Signing off for now.

Monday, January 24, 2011

Update on the Resolution Thing

Unfortunately, as I expected, I haven't been able to keep up with my resolutions. I'm still working on my third (formally second) book (about 84% of the way through, almost there...), and I haven't been keeping up with Project Euler at all. C'est la vie. I'm hoping to make some headway on both this week.

In the meantime, I've started working with the Android platform, which is exciting and engaging. It will be a good base for a personal project I've been thinking about for a while, as well as allowing me to work with Java again, which is always a treat. Not that I'm a huge fan of Java, but being out of school certainly changes your perspective on how "hardcore" you need to be! I will forever tell anyone who will listen that spending your time learning all the low-level magic is absolutely worth it, but it's nice to let your hair down and have a little fun with a slightly higher-level programming language once in a while, especially one you haven't dabbled in for a while.

Anyway, back to work.

Friday, January 21, 2011

Book #2, In far more than a week

I finally finished my second book for my 52 book challenge, but only because it was a "GRAPHIC NOVEL" that was only about 80 pages. Ah well, at least I'm making up a little time. Still working on Stories, about 75% of the way through, but the going has been slow because it's very hard to find time to just sit and read, even though I'm finally starting to enjoy it as much as I did when I was a child.

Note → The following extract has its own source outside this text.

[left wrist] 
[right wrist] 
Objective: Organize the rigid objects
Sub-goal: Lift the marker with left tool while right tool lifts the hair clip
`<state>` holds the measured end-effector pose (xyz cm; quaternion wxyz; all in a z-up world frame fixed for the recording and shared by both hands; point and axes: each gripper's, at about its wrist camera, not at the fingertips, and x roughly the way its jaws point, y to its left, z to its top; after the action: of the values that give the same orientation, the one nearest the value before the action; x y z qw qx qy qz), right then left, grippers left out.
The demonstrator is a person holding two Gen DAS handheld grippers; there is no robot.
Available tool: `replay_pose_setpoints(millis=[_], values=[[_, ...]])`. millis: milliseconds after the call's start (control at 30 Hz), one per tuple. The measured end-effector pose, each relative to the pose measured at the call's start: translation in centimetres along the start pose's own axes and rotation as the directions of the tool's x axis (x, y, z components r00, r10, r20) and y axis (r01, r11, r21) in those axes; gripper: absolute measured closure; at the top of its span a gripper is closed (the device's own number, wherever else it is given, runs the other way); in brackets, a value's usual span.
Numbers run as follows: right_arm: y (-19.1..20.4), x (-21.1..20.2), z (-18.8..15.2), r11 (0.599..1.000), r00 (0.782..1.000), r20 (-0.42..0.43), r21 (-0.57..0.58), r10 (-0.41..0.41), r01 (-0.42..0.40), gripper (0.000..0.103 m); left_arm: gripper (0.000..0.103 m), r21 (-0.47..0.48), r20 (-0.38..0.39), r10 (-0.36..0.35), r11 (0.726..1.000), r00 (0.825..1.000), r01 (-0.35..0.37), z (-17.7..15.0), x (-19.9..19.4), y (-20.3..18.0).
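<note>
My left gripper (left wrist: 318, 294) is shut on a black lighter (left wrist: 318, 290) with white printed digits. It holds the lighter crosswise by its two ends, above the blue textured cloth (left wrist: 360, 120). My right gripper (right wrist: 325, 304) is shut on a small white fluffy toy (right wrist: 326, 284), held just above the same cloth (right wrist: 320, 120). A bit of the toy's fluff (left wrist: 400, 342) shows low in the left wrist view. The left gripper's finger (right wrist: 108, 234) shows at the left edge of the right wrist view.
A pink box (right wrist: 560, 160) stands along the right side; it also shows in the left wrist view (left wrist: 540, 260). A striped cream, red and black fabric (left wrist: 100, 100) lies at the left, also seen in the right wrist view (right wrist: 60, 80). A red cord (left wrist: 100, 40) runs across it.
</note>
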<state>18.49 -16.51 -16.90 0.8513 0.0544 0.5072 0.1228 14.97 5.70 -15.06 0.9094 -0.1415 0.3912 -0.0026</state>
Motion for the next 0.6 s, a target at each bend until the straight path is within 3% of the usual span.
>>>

The second book was Signal to Noise, written by Neil Gaiman and some other guy who isn't Neil Gaiman for some reason. It was a descent story framed by beautiful illustrations; the story involved a film writer who was dying. Very nice, not necessarily easily digestible, but very quiet. Recommended.

Wednesday, January 19, 2011

Android Developing!

Short post today, but I've started an Android project at work and I'm really enjoying working with the platform. I never bothered to approach it before, since I didn't have a smart phone at the time and I was never interested in general, but I wish I had started looking at it soon. It's very fun and rather intuitive, especially when using the Eclipse plug-in (me enjoying Eclipse? Apparently it can happen). After figuring out the basics, I'm excited to try and start working on a few personal projects for Android. Away!

Thursday, January 13, 2011

Low-Level, Shmoe-Level


Yeah. That's what I'm doing tonight. Because seriously.

Low-level is one of my many weaknesses, so things like this really appeal to me. Along with this, I've been working on getting through How Not To Program in C++ and Write Great Code, in parallel, and it has been a wonderful surprise how well the two books compliment each other. I was reading chunks of Write Great Code on an airplane, and when I finally got back around to following the code samples in How Not To Program in C++, I realized I had JUST read a section that almost directly related to the bug in the sample program. Lovely! I can't express how beneficial it is to be reading a book outlining abstract low-level concepts, and go to another book that shows a real-world example of how these concepts play out in an actual programming sample. Sure, the samples are rather small and arguably trivial, but it's a base that I have been woefully ignorant in. Operating systems in particular is another area I need some edumacation in, so I'm hoping that once I work through this example, I'll be able to approach the O'Reilly Linux Kernel book I have sitting in my room right now.

Here's to further education!

UPDATE: I completed this tutorial last night in a highly distracted hour, and it was excellent. Clear, concise, with a great sample, and delivered exactly what it promised...a bare-bones, functioning OS. If this catches your interest AT ALL, work through it and download the MikeOS source code. Very satisfying learning experience.